Le 26 février, le tribunal correctionnel de Paris a prononcé un jugement historique à l'encontre de BNP Personal Finance. La banque, condamnée pour « pratique commerciale trompeuse et recel de ce délit », devra payer entre 100 et 150 millions d'euros. Fait exceptionnel : les juges ont décidé de l'exécution immédiate de leur décision, ce qui poussera BNP PF à payer de façon provisoire, même s'il fait appel.

Dans le détail, l'établissement a été condamné à payer 187 500 euros d'amende, le maximum prévu par la loi. Il devra également verser à chaque emprunteur entre 10 000 et 20 000 euros au titre du préjudice moral et entre 40 000 et 60 000 euros au titre du préjudice financier. Le tribunal a aussi accordé le remboursement des frais de justice à hauteur de 3 500 euros par emprunteur. Portées parties civiles, les associations de consommateurs UFC Que Choisir et CLCV ont obtenu 1 million de dommages et intérêts chacune pour « l'atteinte aux droits des consommateurs ».

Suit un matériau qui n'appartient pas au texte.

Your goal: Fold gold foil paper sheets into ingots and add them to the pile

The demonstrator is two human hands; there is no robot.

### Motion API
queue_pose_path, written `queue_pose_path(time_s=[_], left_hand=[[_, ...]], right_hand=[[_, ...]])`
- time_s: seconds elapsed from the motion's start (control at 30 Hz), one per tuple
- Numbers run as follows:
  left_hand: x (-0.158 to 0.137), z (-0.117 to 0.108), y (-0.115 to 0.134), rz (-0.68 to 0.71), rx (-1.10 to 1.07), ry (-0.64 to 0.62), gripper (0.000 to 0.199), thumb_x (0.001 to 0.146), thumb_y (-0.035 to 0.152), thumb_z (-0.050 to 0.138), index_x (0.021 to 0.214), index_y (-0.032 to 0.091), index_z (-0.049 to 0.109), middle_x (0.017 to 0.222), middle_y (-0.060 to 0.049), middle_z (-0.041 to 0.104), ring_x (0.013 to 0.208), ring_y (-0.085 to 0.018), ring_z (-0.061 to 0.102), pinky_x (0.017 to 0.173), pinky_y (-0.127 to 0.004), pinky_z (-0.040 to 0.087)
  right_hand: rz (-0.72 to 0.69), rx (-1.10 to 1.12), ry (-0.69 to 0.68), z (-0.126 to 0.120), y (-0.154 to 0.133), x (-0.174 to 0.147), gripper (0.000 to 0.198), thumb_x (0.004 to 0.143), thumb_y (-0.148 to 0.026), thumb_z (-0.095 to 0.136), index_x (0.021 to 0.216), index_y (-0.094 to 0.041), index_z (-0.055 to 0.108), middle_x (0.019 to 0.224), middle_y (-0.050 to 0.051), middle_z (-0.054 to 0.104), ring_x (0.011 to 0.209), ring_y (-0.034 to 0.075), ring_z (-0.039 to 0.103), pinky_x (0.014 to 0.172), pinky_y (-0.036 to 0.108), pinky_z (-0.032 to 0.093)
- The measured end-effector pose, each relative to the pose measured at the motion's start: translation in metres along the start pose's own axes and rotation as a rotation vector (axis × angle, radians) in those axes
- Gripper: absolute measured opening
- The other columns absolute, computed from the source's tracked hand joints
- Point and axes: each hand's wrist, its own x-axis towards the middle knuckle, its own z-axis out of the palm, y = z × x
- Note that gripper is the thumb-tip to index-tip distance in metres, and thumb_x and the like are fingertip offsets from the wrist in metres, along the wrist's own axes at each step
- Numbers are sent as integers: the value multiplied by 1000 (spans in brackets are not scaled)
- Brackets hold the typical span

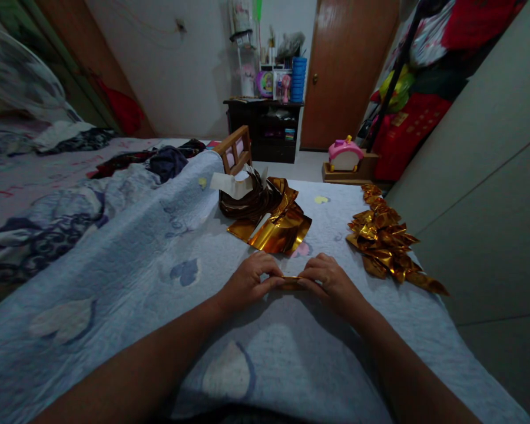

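My left hand (255,275) and my right hand (327,280) pinch the two ends of a narrow folded strip of gold foil paper (292,283) between thumbs and fingers. The strip lies level, just above or on the quilt; I cannot tell if it touches. Beyond my hands is a stack of gold foil paper sheets (280,229), some flat and shiny, others curled with brown and whitish sides up. To the right lies a pile of crumpled-looking folded gold foil pieces (382,235), running along the bed's edge.
A pale blue quilt (128,330) with heart shapes covers the bed. At its far end stands a wooden rail (242,147). Behind are a dark cabinet (265,129), a wooden door (340,70) and a pink toy (345,154). A pale panel (490,224) borders the right side.
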Motion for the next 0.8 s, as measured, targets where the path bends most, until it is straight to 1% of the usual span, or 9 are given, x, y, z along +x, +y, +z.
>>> queue_pose_path(time_s=[0.17,0.23,0.3,0.37,0.4,0.47,0.57,0.67,0.8], left_hand=[[3,-6,0,-103,-135,12,14,87,25,66,76,17,71,76,-3,65,78,-18,58,77,-30,42],[3,-10,-3,-179,-199,32,14,84,27,68,75,17,71,76,-3,65,76,-17,58,74,-30,42],[3,-12,-7,-292,-279,70,15,83,29,69,75,16,71,75,-3,65,75,-17,58,72,-29,42],[3,-13,-11,-380,-405,64,18,82,33,71,78,15,71,73,-2,65,71,-16,57,71,-28,42],[3,-12,-13,-416,-478,71,21,81,36,73,78,15,70,72,-2,64,70,-15,56,70,-28,42],[4,-10,-15,-459,-587,71,25,79,40,76,81,15,70,74,-1,64,70,-14,55,69,-26,41],[4,-5,-15,-488,-710,86,31,75,41,81,88,15,71,81,-1,65,74,-13,57,71,-25,42],[4,-2,-13,-510,-778,83,34,74,41,83,91,16,70,81,0,65,72,-12,56,70,-24,41],[4,-2,-12,-521,-784,50,34,74,40,83,94,16,70,82,0,66,73,-13,57,70,-24,41]], right_hand=[[15,68,17,-13,12,-5,22,100,-27,58,89,-21,76,82,6,71,82,22,59,75,35,43],[55,124,40,-18,17,-7,21,99,-27,59,87,-22,76,83,6,72,85,23,61,77,36,45],[120,176,87,-23,22,-8,20,98,-28,60,85,-22,74,84,6,72,86,22,62,78,36,46],[185,242,128,-26,23,-9,20,97,-28,59,85,-22,73,86,5,72,85,22,64,79,36,47],[214,283,137,-26,23,-8,17,97,-28,59,89,-21,73,88,6,72,85,21,64,78,35,48],[261,367,140,-24,18,-7,17,95,-27,58,104,-21,71,93,6,72,84,20,65,76,34,49],[270,487,103,-17,7,-4,36,93,-26,57,129,-21,59,90,2,68,80,18,63,73,32,49],[264,567,74,-11,1,-3,43,94,-26,56,137,-23,51,94,3,66,80,16,62,72,31,49],[237,549,119,-9,0,-3,45,90,-25,62,135,-25,54,105,5,63,84,17,58,74,31,49]])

« Le tribunal a décidé de faire supporter par BNP Paribas le risque de change subi par les emprunteurs », a indiqué Charles Constantin-Vallet, l'avocat des plaignants. « Au total, la banque devrait verser entre 100 et 150 millions d'euros aux victimes. La sévérité du jugement est à la hauteur de la gravité de l'affaire. »

Les avocats des emprunteurs souhaitent désormais obtenir la nullité des contrats de prêt. Une procédure est lancée devant la Cour Européenne de justice pour les clauses abusives.

En 2018, la Cour de cassation avait déjà confirmé la responsabilité du Crédit Agricole dans une affaire similaire. La clause de remboursement en monnaie étrangère a été considérée comme illicite, or c'est bien ce qu'il se passe lorsque le risque de change est supporté par l'emprunteur.